Researchers have also surveyed the speech levels in classrooms.9–26 Hodgson et al. 9 found that speech levels in university classrooms ranged from 40 to 80 dBA. Airey 27 tested the speech levels of 73 primary school instructors at 1 m from the speaker and showed that the mean speech level for female (male) teachers was 62.1 (57.7) dBA. Hiroshi and John 26 used Hodgson’s Gaussian distribution model to measure the speech level and background noise of a teacher’s lecture in an occupied classroom, with the occupied speech levels ranging from 45.5 to 94.5 dBA, and the teacher’s lecture speech level ranging from 55.7 to 71.1 dBA, depending on the position of the microphone.
During actual instruction, teachers could raise their voices to enhance SNR and thus overcome the background noise and reverberation to improve students’ understanding.4,28,29 However, such excessive vocalization by teachers may lead to vocal fatigue, discomfort, and organic voice disorders. 30 Therefore, researchers aim to maximize SI while minimizing vocal effort, thus improving voice comfort.29,31 Puglisi et al. 29 indicated that RT = 0.7 s should be optimal for maximizing SI and minimizing vocal effort; away from this optimum RT, teachers were obliged to raise their voice to ensure comprehension (a shorter RT means lower perceived speech levels and a higher RT means higher background noise).

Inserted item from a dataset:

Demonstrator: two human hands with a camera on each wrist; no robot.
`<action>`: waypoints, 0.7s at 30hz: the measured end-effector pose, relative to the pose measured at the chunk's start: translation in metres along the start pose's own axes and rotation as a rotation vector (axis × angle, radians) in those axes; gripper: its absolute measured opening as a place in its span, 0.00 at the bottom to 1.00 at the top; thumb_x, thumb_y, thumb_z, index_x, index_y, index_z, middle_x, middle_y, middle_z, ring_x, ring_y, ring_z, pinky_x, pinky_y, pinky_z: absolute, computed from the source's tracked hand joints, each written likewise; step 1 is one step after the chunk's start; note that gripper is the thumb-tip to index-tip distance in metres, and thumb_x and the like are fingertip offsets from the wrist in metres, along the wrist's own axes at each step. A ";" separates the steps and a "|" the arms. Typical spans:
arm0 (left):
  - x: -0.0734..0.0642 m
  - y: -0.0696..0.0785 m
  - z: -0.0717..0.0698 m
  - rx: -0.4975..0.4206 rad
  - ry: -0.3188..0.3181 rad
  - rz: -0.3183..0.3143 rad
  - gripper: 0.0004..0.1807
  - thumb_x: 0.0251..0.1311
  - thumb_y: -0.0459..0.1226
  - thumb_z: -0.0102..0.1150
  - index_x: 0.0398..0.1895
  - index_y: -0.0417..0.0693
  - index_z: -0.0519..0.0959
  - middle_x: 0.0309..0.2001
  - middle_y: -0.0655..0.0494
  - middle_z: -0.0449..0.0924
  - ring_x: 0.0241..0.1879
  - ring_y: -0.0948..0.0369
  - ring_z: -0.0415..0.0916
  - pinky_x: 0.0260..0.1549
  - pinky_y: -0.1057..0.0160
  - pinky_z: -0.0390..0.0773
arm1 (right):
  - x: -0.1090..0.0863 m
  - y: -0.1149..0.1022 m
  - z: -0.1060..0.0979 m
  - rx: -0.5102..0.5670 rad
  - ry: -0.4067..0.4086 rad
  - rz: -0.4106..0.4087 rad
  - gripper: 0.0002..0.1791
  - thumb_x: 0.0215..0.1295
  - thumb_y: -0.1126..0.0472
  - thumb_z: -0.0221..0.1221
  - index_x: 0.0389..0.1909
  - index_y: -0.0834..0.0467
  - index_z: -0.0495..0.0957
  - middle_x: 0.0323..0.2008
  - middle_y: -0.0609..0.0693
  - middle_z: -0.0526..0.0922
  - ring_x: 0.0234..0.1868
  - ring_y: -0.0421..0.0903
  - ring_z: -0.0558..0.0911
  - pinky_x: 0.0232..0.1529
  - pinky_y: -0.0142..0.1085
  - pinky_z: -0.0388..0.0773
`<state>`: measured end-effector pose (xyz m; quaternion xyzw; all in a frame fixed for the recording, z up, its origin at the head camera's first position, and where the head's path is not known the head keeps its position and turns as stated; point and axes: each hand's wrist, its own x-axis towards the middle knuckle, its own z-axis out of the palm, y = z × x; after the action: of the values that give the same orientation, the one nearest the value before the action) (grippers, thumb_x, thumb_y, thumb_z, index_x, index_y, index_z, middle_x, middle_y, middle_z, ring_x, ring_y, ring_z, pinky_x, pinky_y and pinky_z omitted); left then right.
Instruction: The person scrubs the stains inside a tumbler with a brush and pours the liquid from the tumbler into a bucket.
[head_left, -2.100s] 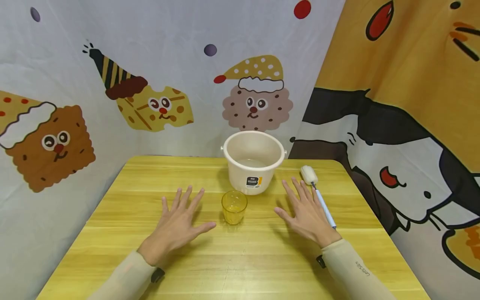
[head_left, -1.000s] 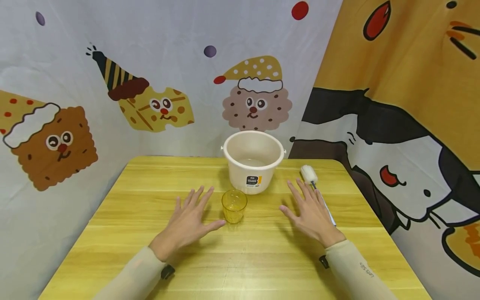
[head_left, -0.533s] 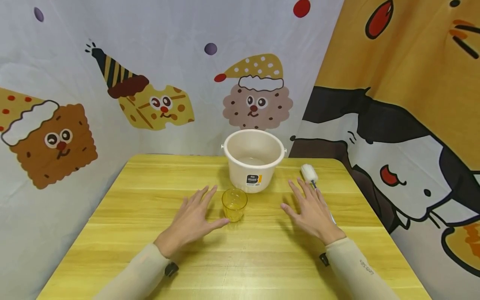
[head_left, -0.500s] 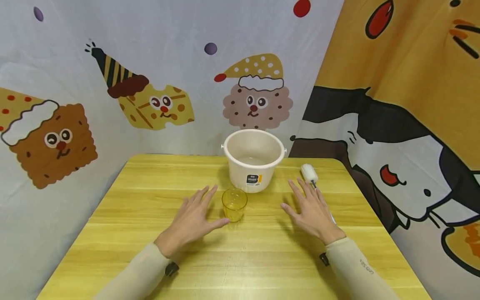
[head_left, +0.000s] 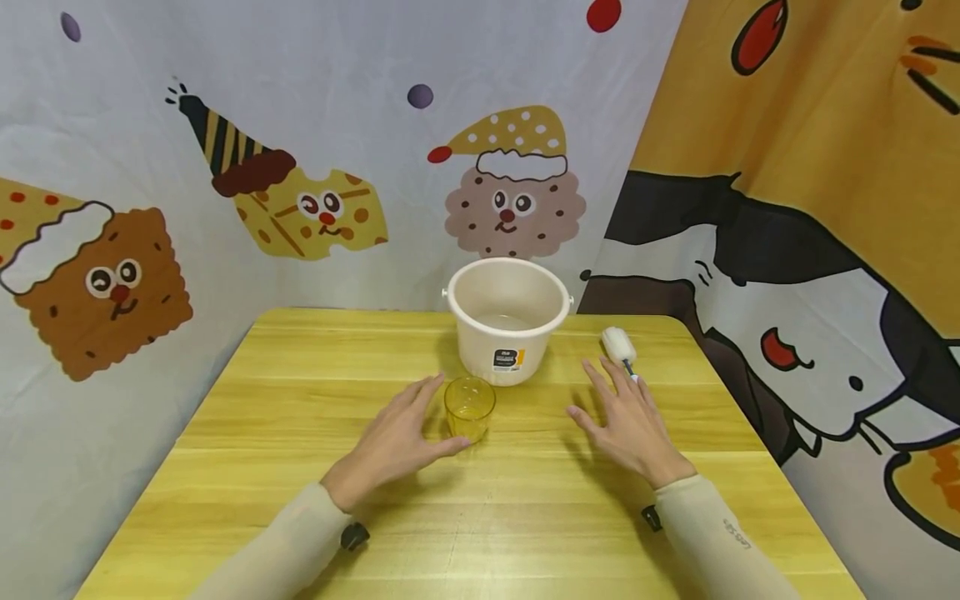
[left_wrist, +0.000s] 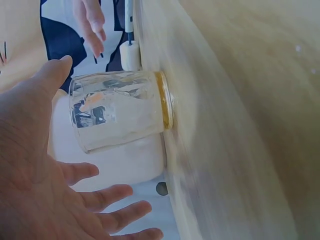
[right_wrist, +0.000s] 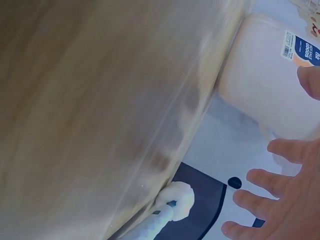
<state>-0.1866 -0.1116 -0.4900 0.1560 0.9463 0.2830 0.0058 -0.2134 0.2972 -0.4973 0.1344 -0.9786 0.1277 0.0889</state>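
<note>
A see-through yellow cup (head_left: 469,410) stands upright on the table. Beside it on the left is my left hand (head_left: 397,440), its thumb reaching across in front of the cup and its fingers spread along the far side. In the left wrist view the glassy cup (left_wrist: 120,111) lies between thumb and fingers, which are not curled round it. My right hand (head_left: 628,423) hovers to the right with spread fingers and holds nothing. It covers most of the handle of a sponge brush (head_left: 618,346) with a white head; the right wrist view shows its blue-white handle (right_wrist: 150,226).
A cream bucket (head_left: 498,354) with a black and orange label stands right behind the cup. The wood-patterned table (head_left: 465,533) reaches back to a cloth backdrop (head_left: 330,75) printed with cartoon figures. Both forearms come in from the front edge.
My left hand has moved right and forward until its thumb and fingers flank the cup. The right hand has drifted slightly right, over the brush handle. Cup, bucket and brush stay put.
</note>
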 end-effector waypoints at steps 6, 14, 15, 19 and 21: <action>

Another study found that teachers could adjust their vocal effort to accommodate different classroom acoustic conditions, with the lowest voice level (i.e. greatest vocal comfort) occurring at RT = 0.8 s. 31
To maximize SI while minimizing vocal effort, researchers suggest using sound-field amplification systems or public address (PA) systems to improve SNR and SI.32,33 PA systems often amplify the teacher’s voice using wireless microphones and loudspeakers and have been shown to improve students’ speech recognition.34,35 However, PA systems are not always practical. Lubman 36 reported that sound-field amplification equipment is not optimum in classrooms with long RTs and that classroom amplification systems are not as good as they should be. In addition, amplification systems often add noise in adjacent corridors and classrooms, leading to mutual interference.37,38 Moreover, using an amplification system may weaken student-teacher interaction, decreasing students’ learning performance, focus, and motivation. 38
In addition to improving the acoustic conditions of the classroom and using PA systems, improving the speaker’s vocal efficiency is important for enhancing SI while minimizing vocal effort. 29 The traditional approach of delivering lectures from a podium facing a fixed direction is no longer prevalent. In real vocal teaching situations, student-teacher interaction is enhanced by the teachers moving around the classroom, addressing specific students, and changing their head orientation while speaking. However, when teachers walk around the classroom or turn their heads to speak, variations in the orientation of their voices may make it difficult for some students to hear well, reducing their learning experience. Thus, the acoustic-field distribution and related SI in the classroom may be affected. Studies have reported that room acoustic measurements and corresponding SI vary with speaker characteristics.39–47 Previous studies found that the absence of frequency-response equalization can lead to significant measurement errors,44,45 especially in small acoustic spaces, where SI may depend more strongly on speaker directivity.46,48 Recent research has also shown that COVID-19-inspired face masks affect directivity patterns and frequency response, which affect SI.49,50
Speaker orientation also affects SI in classrooms similarly to speaker directivity, which is related to the radiated sound field distribution.48,51 Liang and Yu 48 reported that when the speaker turns away from the listener’s direction, SI in the absorptive room is significantly reduced: the speech reception threshold varies up to 7.4 dB and speech-transmission index (STI) varies up to 0.24. Similar results have been obtained regarding the directivity of orchestral instruments 52 and in open-plan offices. 53 However, investigations into how speaker orientation affects SI in the classroom are limited. The study is thus based on an in-depth experimental examination and quantitative assessment of SI under various speaker orientations and positions in the absence of PA systems. This study may provide valuable insights for classroom design and acoustic treatment in natural speech teaching scenarios, emphasizing the importance of optimizing speaker position and orientation and providing practical guidance for improving SI.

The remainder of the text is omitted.